▶ [What is required] Scan the entries for lines with the word "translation", then copy those lines.

▶ [Supplied records]

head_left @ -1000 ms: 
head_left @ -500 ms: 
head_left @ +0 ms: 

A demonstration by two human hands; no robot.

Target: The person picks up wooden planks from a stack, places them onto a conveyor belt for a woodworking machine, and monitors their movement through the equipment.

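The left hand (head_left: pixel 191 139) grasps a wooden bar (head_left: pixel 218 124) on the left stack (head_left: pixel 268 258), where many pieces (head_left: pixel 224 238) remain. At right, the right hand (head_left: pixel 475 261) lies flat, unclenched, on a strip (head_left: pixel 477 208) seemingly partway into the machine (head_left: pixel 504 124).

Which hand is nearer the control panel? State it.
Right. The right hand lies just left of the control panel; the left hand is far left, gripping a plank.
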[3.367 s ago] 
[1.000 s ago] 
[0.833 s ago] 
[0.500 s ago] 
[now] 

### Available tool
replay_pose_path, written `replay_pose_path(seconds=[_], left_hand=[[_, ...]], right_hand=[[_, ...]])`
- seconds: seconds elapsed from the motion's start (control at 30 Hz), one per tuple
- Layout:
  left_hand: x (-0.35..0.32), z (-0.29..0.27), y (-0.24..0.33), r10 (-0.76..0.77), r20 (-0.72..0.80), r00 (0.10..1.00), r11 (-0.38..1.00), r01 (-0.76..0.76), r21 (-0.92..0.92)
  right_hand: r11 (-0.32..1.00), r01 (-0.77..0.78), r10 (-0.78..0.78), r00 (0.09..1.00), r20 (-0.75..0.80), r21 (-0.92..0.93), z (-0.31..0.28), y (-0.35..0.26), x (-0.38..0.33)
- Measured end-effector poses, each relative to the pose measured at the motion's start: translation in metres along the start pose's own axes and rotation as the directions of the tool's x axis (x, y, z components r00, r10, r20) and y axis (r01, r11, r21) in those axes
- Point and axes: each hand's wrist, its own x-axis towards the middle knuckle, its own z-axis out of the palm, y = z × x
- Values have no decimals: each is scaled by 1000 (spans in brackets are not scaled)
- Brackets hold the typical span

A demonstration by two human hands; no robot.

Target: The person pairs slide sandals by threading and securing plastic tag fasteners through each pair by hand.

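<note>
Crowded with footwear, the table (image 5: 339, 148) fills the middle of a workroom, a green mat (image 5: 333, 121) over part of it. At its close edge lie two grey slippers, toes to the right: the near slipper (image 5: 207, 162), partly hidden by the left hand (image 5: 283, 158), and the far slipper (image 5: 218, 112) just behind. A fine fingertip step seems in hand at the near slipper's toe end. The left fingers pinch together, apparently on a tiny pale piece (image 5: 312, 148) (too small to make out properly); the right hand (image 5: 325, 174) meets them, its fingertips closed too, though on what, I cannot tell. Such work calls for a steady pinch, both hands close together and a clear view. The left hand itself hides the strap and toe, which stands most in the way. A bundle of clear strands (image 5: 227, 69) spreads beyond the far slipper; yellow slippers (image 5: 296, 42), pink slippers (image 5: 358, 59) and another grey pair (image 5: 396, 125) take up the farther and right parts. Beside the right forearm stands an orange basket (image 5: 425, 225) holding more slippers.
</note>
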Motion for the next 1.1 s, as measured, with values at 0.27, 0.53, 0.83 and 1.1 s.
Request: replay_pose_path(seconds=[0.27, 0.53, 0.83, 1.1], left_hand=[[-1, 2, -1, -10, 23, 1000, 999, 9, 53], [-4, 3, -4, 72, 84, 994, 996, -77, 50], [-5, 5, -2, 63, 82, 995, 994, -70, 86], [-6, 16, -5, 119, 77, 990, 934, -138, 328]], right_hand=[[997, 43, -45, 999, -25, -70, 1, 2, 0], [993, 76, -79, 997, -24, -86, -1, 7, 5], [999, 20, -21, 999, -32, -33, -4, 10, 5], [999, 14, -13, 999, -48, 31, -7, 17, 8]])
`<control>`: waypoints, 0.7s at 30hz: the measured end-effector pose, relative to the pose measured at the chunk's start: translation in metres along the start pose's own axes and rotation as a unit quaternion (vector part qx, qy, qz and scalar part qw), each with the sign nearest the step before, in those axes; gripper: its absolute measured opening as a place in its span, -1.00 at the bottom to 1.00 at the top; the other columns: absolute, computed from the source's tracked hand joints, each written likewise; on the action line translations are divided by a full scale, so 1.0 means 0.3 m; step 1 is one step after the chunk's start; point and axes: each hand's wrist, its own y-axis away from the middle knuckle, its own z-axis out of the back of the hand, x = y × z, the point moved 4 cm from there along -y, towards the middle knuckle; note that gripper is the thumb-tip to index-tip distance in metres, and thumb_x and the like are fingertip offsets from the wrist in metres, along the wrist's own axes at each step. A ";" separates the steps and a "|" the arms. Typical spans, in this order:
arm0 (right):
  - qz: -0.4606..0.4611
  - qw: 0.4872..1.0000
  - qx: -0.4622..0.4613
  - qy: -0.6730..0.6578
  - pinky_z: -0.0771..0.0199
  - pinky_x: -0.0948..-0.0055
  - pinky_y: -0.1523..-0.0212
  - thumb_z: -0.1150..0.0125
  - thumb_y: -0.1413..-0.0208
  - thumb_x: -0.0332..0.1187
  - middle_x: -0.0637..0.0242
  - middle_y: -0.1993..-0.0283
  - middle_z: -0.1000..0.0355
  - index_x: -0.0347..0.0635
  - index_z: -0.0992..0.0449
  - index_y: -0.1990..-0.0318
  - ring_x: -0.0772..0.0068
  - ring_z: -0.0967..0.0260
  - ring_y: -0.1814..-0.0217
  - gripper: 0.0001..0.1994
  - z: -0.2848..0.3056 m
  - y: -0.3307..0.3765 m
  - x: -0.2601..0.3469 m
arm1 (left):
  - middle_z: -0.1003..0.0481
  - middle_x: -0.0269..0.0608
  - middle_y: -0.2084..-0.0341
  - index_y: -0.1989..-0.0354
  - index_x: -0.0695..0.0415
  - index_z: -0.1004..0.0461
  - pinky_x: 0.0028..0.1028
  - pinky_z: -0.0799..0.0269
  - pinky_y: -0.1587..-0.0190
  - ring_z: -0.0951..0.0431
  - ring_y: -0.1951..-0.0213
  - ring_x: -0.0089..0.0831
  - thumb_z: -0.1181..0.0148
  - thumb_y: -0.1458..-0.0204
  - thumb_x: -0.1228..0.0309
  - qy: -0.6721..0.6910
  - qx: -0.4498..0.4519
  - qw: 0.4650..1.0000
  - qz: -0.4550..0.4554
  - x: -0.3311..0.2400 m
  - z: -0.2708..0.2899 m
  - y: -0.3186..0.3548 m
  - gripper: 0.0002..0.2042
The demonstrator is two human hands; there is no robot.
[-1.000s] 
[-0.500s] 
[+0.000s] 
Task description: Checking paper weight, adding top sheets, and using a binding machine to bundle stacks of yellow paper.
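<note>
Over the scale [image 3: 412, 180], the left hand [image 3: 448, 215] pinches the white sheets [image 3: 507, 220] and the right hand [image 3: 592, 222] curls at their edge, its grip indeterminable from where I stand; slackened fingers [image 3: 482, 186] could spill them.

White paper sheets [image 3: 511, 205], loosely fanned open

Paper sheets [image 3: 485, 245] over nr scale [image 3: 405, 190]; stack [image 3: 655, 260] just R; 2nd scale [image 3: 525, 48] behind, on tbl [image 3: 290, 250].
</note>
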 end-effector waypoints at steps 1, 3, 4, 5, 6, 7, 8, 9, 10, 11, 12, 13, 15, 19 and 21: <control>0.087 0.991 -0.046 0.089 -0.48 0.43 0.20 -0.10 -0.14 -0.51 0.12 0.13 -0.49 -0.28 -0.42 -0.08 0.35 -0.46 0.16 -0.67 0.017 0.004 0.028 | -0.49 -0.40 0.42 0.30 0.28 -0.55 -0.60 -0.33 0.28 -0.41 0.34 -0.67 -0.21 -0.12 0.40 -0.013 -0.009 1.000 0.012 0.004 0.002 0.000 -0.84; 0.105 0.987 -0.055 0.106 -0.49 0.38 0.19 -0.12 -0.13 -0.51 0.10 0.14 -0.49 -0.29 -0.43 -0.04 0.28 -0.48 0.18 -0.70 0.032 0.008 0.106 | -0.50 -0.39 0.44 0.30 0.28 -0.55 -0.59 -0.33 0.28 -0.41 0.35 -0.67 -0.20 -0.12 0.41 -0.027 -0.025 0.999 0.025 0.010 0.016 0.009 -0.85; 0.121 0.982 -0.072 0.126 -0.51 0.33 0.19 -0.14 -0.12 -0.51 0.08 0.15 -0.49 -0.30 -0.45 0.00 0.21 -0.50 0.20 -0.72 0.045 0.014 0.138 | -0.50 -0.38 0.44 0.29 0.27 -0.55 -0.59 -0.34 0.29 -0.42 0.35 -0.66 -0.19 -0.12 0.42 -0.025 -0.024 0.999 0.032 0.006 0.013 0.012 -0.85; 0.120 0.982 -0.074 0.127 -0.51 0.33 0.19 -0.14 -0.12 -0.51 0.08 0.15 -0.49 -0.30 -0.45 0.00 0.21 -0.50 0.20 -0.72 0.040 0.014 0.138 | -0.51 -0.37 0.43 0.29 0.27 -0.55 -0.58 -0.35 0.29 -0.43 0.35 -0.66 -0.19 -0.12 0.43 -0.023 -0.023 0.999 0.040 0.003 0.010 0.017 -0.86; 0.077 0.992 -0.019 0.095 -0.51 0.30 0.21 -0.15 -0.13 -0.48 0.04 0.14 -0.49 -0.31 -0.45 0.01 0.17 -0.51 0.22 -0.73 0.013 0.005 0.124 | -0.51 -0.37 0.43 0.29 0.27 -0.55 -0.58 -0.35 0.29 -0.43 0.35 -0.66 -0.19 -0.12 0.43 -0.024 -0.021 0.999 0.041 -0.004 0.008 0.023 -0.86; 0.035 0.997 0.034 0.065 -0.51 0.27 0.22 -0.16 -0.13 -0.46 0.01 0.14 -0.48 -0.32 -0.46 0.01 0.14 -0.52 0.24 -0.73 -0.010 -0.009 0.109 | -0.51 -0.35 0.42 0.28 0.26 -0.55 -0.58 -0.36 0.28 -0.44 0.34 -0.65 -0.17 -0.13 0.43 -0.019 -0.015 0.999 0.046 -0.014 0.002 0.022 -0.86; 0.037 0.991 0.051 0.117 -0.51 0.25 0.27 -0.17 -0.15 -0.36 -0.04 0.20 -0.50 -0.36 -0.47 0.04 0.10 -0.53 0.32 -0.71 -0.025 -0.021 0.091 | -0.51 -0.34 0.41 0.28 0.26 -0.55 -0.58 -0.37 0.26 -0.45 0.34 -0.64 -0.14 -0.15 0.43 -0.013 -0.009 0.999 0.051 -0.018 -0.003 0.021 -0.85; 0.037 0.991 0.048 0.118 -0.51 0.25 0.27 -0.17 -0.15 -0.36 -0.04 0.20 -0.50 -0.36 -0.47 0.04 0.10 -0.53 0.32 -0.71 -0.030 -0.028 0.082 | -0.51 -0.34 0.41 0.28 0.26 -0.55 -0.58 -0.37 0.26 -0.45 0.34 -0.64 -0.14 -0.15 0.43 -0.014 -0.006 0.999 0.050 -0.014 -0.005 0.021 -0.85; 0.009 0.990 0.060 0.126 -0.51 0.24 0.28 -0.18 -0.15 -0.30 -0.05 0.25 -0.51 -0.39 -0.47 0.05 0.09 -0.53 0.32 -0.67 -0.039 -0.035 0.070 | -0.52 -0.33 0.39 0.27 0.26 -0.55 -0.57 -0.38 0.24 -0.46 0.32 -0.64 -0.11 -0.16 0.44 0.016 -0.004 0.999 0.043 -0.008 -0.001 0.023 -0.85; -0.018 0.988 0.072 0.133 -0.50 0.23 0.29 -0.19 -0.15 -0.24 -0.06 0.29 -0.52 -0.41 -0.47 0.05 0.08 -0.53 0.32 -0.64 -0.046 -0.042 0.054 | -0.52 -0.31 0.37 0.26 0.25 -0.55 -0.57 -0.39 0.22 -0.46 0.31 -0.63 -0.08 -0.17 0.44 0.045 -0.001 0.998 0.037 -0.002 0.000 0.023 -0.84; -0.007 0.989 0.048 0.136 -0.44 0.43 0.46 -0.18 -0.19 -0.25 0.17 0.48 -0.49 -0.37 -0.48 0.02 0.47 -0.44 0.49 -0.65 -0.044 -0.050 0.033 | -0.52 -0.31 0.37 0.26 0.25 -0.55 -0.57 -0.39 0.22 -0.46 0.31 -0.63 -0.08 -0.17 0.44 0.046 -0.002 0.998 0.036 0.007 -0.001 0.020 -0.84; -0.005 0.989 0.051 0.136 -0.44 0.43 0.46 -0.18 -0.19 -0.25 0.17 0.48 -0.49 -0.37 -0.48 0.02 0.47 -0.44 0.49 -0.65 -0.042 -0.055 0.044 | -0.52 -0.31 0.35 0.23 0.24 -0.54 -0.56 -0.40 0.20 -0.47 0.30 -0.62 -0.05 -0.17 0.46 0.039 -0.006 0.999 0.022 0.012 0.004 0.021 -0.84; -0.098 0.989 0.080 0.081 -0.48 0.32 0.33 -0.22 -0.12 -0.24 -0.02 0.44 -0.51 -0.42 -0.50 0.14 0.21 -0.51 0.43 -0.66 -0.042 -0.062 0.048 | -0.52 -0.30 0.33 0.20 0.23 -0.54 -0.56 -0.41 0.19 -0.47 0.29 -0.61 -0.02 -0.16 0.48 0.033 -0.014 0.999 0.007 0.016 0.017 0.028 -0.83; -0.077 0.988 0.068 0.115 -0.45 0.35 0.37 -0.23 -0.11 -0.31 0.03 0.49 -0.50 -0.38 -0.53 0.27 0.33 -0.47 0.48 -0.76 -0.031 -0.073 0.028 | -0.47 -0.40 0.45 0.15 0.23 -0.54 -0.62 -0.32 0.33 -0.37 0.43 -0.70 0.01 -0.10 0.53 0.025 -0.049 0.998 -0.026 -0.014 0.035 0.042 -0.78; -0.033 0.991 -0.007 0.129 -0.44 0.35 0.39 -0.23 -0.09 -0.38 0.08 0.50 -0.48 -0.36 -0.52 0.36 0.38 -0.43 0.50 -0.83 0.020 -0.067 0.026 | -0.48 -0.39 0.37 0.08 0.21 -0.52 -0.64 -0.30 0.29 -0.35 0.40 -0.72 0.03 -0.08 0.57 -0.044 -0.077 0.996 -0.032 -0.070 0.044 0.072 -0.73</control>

▶ [Result]
- Measured end-effector poses, each relative to the pose measured at the motion's start: translation in metres along the start pose's own axes and rotation as the directions of the tool's x axis (x, y, z components r00, r10, r20) and y axis (r01, r11, r21) in those axes
`<control>`: waypoints, 0.7s at 30hz: the measured end-effector pose, relative to the pose measured at the chunk's start: translation in metres along the start pose's own axes and rotation as a unit quaternion (vector part qx, qy, qz and scalar part qw), each with the sign nearest the step before, in those axes; gripper: its absolute measured opening as a place in its span, -1.00 at the bottom to 1.00 at the top; the other columns: absolute, computed from the source's tracked hand joints, each written likewise; on the action line translations are divided by a full scale, so 1.0 means 0.3 m; step 1 is one step after the chunk's start; point and axes: each hand's wrist, its own y-axis away from the middle knuckle, its own z-axis out of the back of the hand, x = y × z, the point moved 4 cm from there along -y, towards the middle knuckle; note that gripper is the thumb-tip to index-tip distance in metres, and thumb_x and the like are fingertip offsets from the wrist in metres, along the wrist's own axes at each step. A ";" separates the steps and a "|" the arms. Typical spans, in this order:

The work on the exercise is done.